Com Ciência - Comparações entre faunas tropicais e temperadas podem prover perspicácias importantes para modelos de evolução de hipógeo. Que tipo de comparações? Que perspicácias?
Trajano -
Essas comparações dizem respeito à riqueza da fauna cavernícola - número de espécies, abundância (tamanho das populações) de cada uma, aos grupos encontrados (classificação), à proporção entre troglóbios e não-troglóbios (há muitas espécies que são encontradas tanto dentro como fora de cavernas, no meio superficial), ao grau de modificação dos troglóbios (alguns tem olhos só um pouco menores que os de seus parentes epígeos, outros perderam totalmente os olhos). Quanto aos insights, é tema muito complexo, que requer horas de explicação sobre ecologia e evolução subterrânea. Brevemente, a comparação é importante para dizer se os modelos desenvolvidos para regiões temperadas são realmente modelos gerais, que explicam como e porque a fauna subterrânea é como é, ou seja, se se aplicam igualmente as cavernas tropicais (cujas condições limitantes para a colonização por seres vivos, sobretudo ausência de luz e pouco alimento, são particulares das zonas temperadas.
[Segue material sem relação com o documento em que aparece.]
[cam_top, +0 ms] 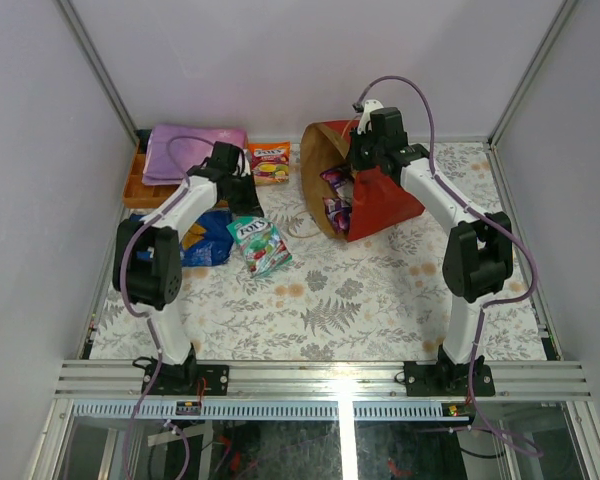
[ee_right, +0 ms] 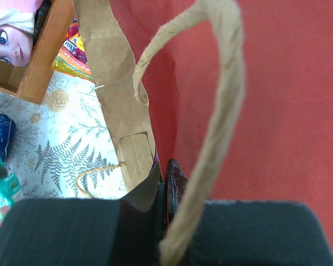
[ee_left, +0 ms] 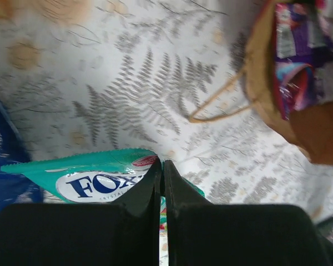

Com Ciência - Quais foram as áreas inspecionadas até agora?
Trajano -
Vale de Ribeira (nos Estados de São Paulo e Paraná); Serra de Bodoquena, (em Mato Grosso do Sul); Bambuí, (Brasil Central); em Brasília (em Goiás); São Domingos (em Goiás); Médio São Francisco (em Minas Gerais); sul-central do Estado da Bahia); Alto Paraguaçu, (Chapada Diamantina, Região Central da Bahia); Una (Campo Formoso, norte do Estado da Bahia) e Rio Pardo (sudeste do Estado da Bahia, na região litoral).